The idea behind the 1981 Contempt of Court Act was pretty honourable. Everybody deserves a fair trial and to have their guilt decided by a jury rather than be convicted by the ‘Press’.
Since then it has come under increasing pressure from the right to freedom of expression, first in the printed media and more recently the internet, which allows anyone to bellow an opinion in complete ignorance of the Act.
Attorney Generals have generally turned a blind eye to this conflict. Now Dominic Grieve has decided to join the battle with a series of prosecutions. In July the Sun and the Mirror were fined a total of £68,000 over their reporting of the Joanna Yeates murder case. In one year Grieve has brought more prosecutions than his predecessors over a decade (read the full text of his recent speech here).
At a time dominated by press misbehaviour and the Leveson Inquiry, perhaps this determination is to be admired, even if it isn’t possibly to prosecute every prejudicial tweet or blog. The hope is that the message goes out that a fair trial is paramount. Fair enough. Perhaps it would be a good thing if the Act was better known by the public.
But at its heart the Contempt of Court is based on a delusion that jurors begin a case equipped with entirely open minds. As if they were twelve virgins who must be carefully protected from the evil, perverted world outside.
Every fact they are given is carefully controlled. They are given access to some some pieces of information, but kept in ignorance of others. They are sent out of the room while the judge decides what they should or shouldn’t hear. They are told not to investigate the case themselves, or carry out research on the internet. They are told to decide a case based on the evidence presented, no matter how poorly or partially presented.
These instructions now take up ten minutes at the start of the case, and are usually rammed home again in summary at the end of each day.
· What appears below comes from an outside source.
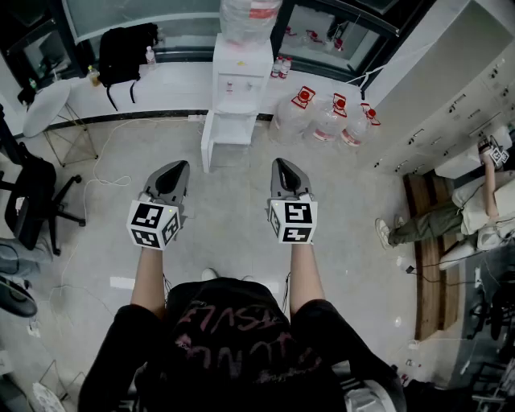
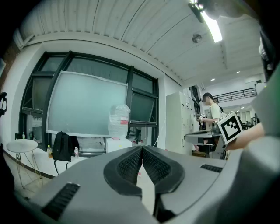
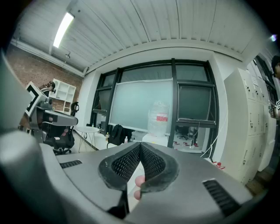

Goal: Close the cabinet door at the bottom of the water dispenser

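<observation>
Ahead, the dispenser point(image 1: 239, 80) stands well apart, its door point(image 1: 206, 145) open. The left gripper point(image 1: 177, 169) and right gripper point(image 1: 283, 166) are clenched, empty, held level, probably for pushing.

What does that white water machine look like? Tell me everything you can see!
The water dispenser is a tall white box, plastic by its look, standing upright on the floor against a low white ledge. A big clear bottle with a red label sits on top. Its bottom cabinet door hangs open, swung out to the left in the head view. Spare bottles lie to its right, apart from it.
</observation>
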Demonstrator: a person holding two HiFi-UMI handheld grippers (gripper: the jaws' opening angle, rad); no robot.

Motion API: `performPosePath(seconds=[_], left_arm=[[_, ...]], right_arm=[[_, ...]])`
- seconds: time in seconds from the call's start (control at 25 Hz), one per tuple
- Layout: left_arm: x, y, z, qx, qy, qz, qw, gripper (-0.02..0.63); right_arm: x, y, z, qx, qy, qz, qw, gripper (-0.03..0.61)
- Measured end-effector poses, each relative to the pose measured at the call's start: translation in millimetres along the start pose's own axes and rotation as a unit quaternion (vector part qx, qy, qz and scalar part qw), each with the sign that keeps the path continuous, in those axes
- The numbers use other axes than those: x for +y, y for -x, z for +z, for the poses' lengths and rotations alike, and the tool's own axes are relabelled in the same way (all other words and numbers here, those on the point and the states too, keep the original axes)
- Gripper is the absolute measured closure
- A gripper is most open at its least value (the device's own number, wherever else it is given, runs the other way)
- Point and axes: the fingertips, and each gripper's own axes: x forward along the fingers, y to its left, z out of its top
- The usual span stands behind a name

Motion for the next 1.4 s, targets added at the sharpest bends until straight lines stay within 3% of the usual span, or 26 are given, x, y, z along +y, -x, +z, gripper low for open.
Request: performPosePath(seconds=[0.56, 0.88, 1.4], left_arm=[[4.1, 3.3, -2.8, 0.000, 0.004, -0.013, 0.9999, 0.598], [24.1, 10.1, -10.1, 0.003, 0.007, -0.021, 0.9998, 0.598], [52.6, -23.2, -31.5, 0.024, 0.009, -0.033, 0.9991, 0.598]], right_arm=[[3.5, 3.9, -0.6, -0.007, -0.016, -0.011, 1.000, 0.566], [25.0, -4.8, -3.6, -0.002, -0.002, -0.015, 1.000, 0.566], [18.6, -53.4, -19.3, 0.014, 0.001, -0.013, 1.000, 0.565]])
The problem is that everybody in the court knows that it is a complete farce (or as one journalist put it, ‘a comfortable fiction’). The jury almost certainly do go home and look the case up on the internet, or chat to their partners about it, or do a bit of research into a subject they felt wasn’t properly explained. They certainly talk about the case in small groups when not all twelve of them are present.
Where is the research showing this is disastrous for justice? The great miscarriages of justice have tended to be based on flawed police investigations and prosecutions rather than prejudicial reporting.
All this isn’t a necessarily a problem with the Contempt of Court Act. Rather it is a lurking flaw in the justice system itself. Jurors are not virgins, and neither should they be. It is accepted that they can bring their past experience to bear on a case, even if they are a lawyer or a doctor or a police officer (providing they haven’t been excluded from serving on the case for this reason). To this extent they are trusted to approach the case fairly.
So why can’t a jury be trusted to hear the arguments for and against the relevance of a piece of evidence, such as previous convictions? Why can’t the whole process be held in the open?
The argument is that without the Contempt of Court Act the powerful media would run rampant over the course of justice. But it seems a little absurd to trust juries only part of the way. We don’t try to balance juries with regard to gender, sexual persuasion, past experience or political orientation, so why do we pretend that we can protect them from the information and opinion bombarding them every second of every day?
There must be a better way. After all, the Contempt of Court Act came about as a result of the Sunday Times’ reporting of the thalidomide scandal when it was under injunction. Given that the trend is now towards more information, not less, perhaps it is time for the system to change with the times, rather than the other way round.